PhD Scholarship in Cognitive Translation Studies and Human-­Computer Interaction at Dublin City University
Funded by Symantec Ireland

Background
Recent work by Koehn (2010) has focused on the concept of monolingual post-­editing of Machine Translation output. Similar work is being conducted within the NSF-­ and Google-­funded Monotrans, Monotrans2 (Hu et al., 2011) and Paratrans projects in the US, and within the Language Grid project in Japan (Lin et al., 2010). While these projects have shown that in certain cases monolingual experts can produce post-­edited products that outperform those generated by bilingual translators, they have not explored the cognitive dimensions associated with this new type of activity. Indeed, the following questions have yet to be fully answered:
  • Are there any pre-requisites for monolingual editors (and indeed bilingual post-­editors) to produce reliable output (background, domain knowledge, task tolerance, personality profile, interest in supporting technology, philanthropy)?
  • Are there any criteria (such as source or raw output quality) that may affect the quality of monolingual (and bilingual) editing?
The PhD scholar will be expected to carry out empirical research on cognitive and contextual dimensions to ascertain what the success factors are for monolingual vs. bi-­lingual post-­editing.

Scholarship Details

Applications are invited for a three-­year scholarship to conduct research in the domain broadly outlined above. The scholarship will include annual fees for three years (approx. 5,000 euros for EU candidates) and an annual stipend of 18,000 euros. The successful applicant will register as a full-time PhD-track student in the School of Applied Language and Intercultural Studies, Dublin City University, under the academic supervision of Dr. Sharon O'Brien. The scholarship is fully funded by Symantec Ireland's Shared Engineering Services Research Group. Industrial cosupervision will be provided by Dr Fred Hollowood and Dr Johann Roturier (both of Symantec Ireland).

Expectations

This study is one part of a larger funded project, with multiple partners. The student will be involved in:

• Defining several rounds of user studies involving the post-editing of Machine-­Translated User-­Generated content by both speakers of the target language and bilingual speakers. The objectives of these studies will be to compare the user productivity and quality of the generated output given different set-ups, and to compare monolingual and bilingual post-editing as a process.
• Defining user requirements to help design an enhanced Post-­Editing environment (where monolingual and bilingual user edits can be collected).
• Conducting additional tasks in the area of Corpus Linguistics, such as:

o User Generated Content (UGC) corpus analysis to identify areas where input normalisation may be required (in terms of spelling, terminology, grammar, style)
o Defining a model to classify UCG (by identifying specific utterances such as questions and answers).

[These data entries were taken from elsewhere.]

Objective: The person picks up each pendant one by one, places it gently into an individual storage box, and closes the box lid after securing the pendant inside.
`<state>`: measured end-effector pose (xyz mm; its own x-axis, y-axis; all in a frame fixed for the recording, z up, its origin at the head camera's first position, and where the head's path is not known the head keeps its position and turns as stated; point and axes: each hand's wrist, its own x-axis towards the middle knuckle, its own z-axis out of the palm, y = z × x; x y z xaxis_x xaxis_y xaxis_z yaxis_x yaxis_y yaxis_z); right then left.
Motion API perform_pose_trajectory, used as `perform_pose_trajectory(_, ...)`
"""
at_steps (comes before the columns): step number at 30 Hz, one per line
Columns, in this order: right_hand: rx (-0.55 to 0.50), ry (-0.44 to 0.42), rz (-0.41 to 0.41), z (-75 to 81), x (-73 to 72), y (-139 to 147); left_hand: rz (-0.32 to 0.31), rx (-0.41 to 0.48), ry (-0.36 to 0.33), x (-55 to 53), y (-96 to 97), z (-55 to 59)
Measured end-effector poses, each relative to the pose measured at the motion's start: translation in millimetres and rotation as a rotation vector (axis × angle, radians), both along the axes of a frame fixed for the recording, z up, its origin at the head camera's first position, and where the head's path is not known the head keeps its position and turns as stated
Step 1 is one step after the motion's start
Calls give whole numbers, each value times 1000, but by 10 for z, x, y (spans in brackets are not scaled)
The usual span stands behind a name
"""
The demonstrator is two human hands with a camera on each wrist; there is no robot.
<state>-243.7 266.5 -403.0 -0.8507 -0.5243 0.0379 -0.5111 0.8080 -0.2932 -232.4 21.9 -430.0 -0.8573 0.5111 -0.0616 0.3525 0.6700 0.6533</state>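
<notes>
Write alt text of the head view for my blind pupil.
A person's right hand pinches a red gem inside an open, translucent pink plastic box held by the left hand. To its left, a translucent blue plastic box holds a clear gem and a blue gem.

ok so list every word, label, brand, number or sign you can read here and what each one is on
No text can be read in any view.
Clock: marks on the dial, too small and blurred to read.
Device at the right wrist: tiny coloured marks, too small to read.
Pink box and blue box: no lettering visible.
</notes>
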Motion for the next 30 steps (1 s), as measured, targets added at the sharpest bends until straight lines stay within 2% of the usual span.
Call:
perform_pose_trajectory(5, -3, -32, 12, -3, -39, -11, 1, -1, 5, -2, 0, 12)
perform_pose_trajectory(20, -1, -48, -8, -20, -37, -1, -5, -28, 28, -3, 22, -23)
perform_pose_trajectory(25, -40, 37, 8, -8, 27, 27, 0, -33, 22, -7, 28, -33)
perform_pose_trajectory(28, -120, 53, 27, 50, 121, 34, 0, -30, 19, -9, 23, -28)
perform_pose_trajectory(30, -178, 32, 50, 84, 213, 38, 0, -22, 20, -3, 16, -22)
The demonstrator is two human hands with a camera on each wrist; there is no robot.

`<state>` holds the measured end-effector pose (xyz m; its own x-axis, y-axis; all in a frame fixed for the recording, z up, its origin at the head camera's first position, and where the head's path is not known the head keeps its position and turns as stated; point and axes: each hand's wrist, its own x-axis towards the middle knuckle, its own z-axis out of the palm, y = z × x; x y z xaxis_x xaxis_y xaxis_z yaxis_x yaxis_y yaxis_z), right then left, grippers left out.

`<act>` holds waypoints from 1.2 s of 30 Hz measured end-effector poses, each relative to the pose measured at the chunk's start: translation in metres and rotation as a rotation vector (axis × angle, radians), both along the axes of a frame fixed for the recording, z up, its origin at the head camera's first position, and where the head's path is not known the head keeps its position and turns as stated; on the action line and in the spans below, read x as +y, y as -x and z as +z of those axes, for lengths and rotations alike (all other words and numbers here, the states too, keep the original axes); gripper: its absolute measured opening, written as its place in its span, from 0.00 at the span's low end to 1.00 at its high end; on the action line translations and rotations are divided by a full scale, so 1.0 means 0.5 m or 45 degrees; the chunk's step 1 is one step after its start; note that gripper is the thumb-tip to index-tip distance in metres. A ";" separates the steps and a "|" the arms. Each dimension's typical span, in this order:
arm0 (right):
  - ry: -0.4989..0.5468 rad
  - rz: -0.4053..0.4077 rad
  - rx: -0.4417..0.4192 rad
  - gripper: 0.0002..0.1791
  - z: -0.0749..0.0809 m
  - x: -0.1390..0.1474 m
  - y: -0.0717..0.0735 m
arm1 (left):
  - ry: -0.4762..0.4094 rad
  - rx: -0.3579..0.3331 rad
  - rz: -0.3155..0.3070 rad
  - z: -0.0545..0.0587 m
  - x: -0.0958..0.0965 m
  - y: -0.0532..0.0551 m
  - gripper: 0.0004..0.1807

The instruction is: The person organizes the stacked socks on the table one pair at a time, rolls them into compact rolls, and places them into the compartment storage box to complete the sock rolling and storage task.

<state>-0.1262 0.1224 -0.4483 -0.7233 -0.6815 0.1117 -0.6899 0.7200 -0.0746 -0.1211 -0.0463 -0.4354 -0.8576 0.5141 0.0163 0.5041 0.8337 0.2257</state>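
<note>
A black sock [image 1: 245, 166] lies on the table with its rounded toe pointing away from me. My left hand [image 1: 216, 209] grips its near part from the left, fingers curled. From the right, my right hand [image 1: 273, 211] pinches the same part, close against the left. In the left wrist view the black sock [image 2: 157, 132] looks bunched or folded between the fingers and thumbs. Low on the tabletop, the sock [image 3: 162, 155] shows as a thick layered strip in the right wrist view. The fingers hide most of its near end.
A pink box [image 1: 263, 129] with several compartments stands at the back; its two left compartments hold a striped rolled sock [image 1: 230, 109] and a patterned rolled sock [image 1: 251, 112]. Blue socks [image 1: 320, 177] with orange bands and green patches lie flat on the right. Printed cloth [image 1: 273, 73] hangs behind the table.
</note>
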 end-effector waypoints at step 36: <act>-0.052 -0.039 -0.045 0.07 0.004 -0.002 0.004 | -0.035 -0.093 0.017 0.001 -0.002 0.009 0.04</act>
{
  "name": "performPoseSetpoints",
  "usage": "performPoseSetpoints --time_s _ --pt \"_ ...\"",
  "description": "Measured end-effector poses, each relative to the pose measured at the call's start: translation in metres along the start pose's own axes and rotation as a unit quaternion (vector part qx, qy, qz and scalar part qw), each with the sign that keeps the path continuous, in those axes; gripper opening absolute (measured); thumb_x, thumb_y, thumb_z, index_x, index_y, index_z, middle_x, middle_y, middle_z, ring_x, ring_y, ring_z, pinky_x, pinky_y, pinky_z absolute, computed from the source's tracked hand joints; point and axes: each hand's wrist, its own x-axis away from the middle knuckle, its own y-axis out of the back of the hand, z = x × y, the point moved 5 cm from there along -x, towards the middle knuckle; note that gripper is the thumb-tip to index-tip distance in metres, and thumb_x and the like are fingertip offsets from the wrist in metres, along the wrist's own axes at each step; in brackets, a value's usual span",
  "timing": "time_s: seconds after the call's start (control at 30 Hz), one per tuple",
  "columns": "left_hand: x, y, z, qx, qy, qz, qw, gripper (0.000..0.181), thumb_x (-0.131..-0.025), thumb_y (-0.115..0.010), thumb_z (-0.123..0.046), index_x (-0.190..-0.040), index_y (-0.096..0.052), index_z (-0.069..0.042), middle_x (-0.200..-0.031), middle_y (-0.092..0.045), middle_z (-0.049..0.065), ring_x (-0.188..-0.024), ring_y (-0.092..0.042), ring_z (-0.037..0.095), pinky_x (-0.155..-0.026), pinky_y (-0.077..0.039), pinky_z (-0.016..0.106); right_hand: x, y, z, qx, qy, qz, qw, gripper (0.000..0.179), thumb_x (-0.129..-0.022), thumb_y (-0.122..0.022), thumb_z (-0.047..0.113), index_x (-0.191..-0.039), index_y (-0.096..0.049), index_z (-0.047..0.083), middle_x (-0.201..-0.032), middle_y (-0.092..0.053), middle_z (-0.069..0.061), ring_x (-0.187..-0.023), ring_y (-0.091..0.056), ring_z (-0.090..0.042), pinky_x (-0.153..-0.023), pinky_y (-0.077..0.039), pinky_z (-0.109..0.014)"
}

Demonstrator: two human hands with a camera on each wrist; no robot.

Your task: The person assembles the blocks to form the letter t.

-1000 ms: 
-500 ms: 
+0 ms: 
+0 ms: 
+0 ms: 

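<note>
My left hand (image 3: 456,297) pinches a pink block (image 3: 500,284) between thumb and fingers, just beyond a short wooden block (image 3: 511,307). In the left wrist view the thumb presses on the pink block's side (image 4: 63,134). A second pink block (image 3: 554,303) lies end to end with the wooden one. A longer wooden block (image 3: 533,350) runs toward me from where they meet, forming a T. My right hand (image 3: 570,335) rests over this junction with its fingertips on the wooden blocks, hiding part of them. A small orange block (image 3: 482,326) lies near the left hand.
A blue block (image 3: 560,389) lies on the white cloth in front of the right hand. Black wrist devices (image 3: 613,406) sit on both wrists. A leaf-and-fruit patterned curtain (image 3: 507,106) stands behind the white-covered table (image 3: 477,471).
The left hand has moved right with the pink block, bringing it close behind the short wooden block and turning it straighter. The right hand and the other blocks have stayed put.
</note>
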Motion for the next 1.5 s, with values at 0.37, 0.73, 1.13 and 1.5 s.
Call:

• As a stipended PhD student, the student may also be asked to assist with teaching duties at some stage during the scholarship duration.
• The student would be expected to publish his or her research findings in relevant conferences and journals. Where appropriate, this will include co-publication with supervisors.
• The student will have the opportunity to take relevant modules designed for graduate training at the university.
• The student will be an active PhD member of the Centre for Translation and Textual Studies at DCU.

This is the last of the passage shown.